Ausländer sind in chinesischen Schulen sehr beliebt und in den Städten ein äußerst seltener Anblick. "Es kam hin und wieder vor, dass ich von fremden Menschen fotografiert wurde", erzählt die Schülerin. Die Städte seien zudem ungewöhnlich laut und auch an die Esskultur, die auch Entenfüße beinhaltet, musste sich Carla Repmann erst allmählich gewöhnen. "Es hat nicht schlecht geschmeckt, aber ich muss es nicht noch mal haben", schmunzelt die 18-Jährige.

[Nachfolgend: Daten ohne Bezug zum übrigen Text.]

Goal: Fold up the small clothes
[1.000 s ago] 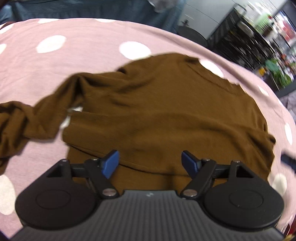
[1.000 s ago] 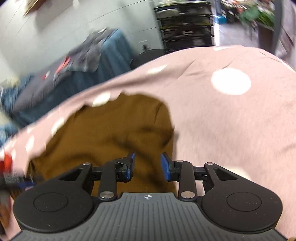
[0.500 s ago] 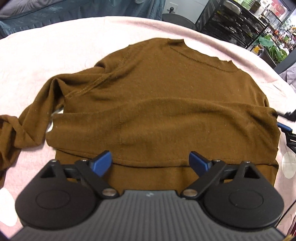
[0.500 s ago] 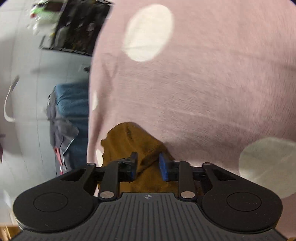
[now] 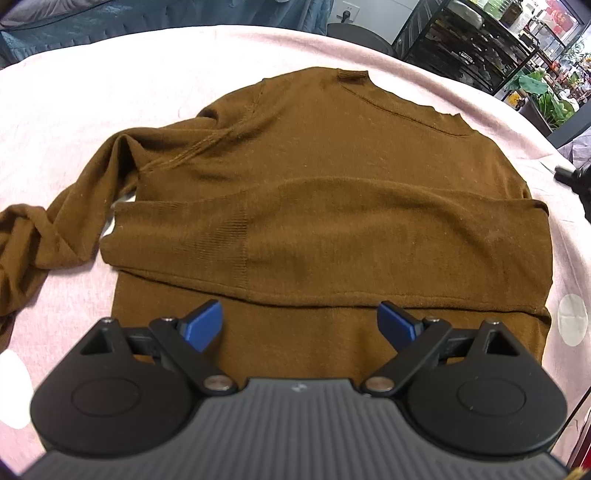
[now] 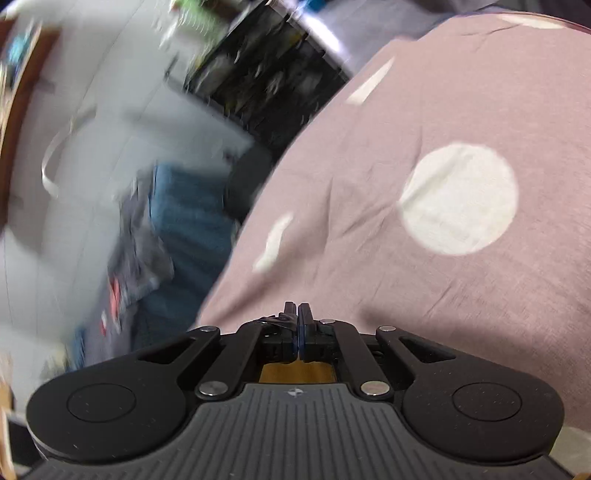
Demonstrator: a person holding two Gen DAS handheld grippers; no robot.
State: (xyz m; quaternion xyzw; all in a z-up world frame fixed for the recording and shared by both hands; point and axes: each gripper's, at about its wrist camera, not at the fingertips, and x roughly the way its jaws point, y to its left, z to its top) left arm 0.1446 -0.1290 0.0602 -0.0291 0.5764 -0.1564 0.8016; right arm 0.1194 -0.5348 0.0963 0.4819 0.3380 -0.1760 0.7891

Ein klassischer Schultag beginnt in China um 7 Uhr und ist mit Unterrichtsende gegen 18 Uhr noch längst nicht beendet. Selbstlernzeiten bis 22 Uhr sind keine Seltenheit, wie Carla Repmann auch bei ihrer Gastschwester festgestellt hat. "Mit Deutschland kann man das nicht vergleichen. Die Voraussetzungen sind in China einfach anders gegeben", erklärt Carla Repmann und bezieht sich auf den enormen Druck, der auf chinesischen Schülern lastet, die nach der Ausbildung mitunter ihre gesamte Familie ernähren müssen. Für die Cottbuserin war diese Erfahrung sehr wichtig, da sie durch den strengen chinesischen Unterricht ein stärkeres Bewusstsein für Fleiß und Disziplin entwickeln konnte. Nach dem Abitur möchte sie in China studieren. Eine spätere Tätigkeit als Dolmetscherin kann die Schülerin sich durchaus vorstellen.

Die Chinesen sind der westlichen Welt nicht abgeneigt - im Gegenteil. "Alles, was im Westen passiert, ist für die Chinesen recht interessant", berichtete Carla Repmann. Dennoch seien einige interkulturelle Klischees noch immer fest verankert, wie beispielsweise das Bild vom blonden, blauäugigen Deutschen.

Das neu gewonnene Kulturbewusstsein und die verbesserten Sprachkenntnisse brachten Carla Repmann beim internationalen Wettbewerb "Chinese Bridge" den ersten Platz in der Vorrunde sowie die Qualifizierung für das Finale in China ein. Dieses wird im Oktober in Kunming in Südchina stattfinden. Zusammen mit einem Gleichaltrigen wird Carla Repmann Deutschland vertreten. Insgesamt werden 90 Nationen teilnehmen.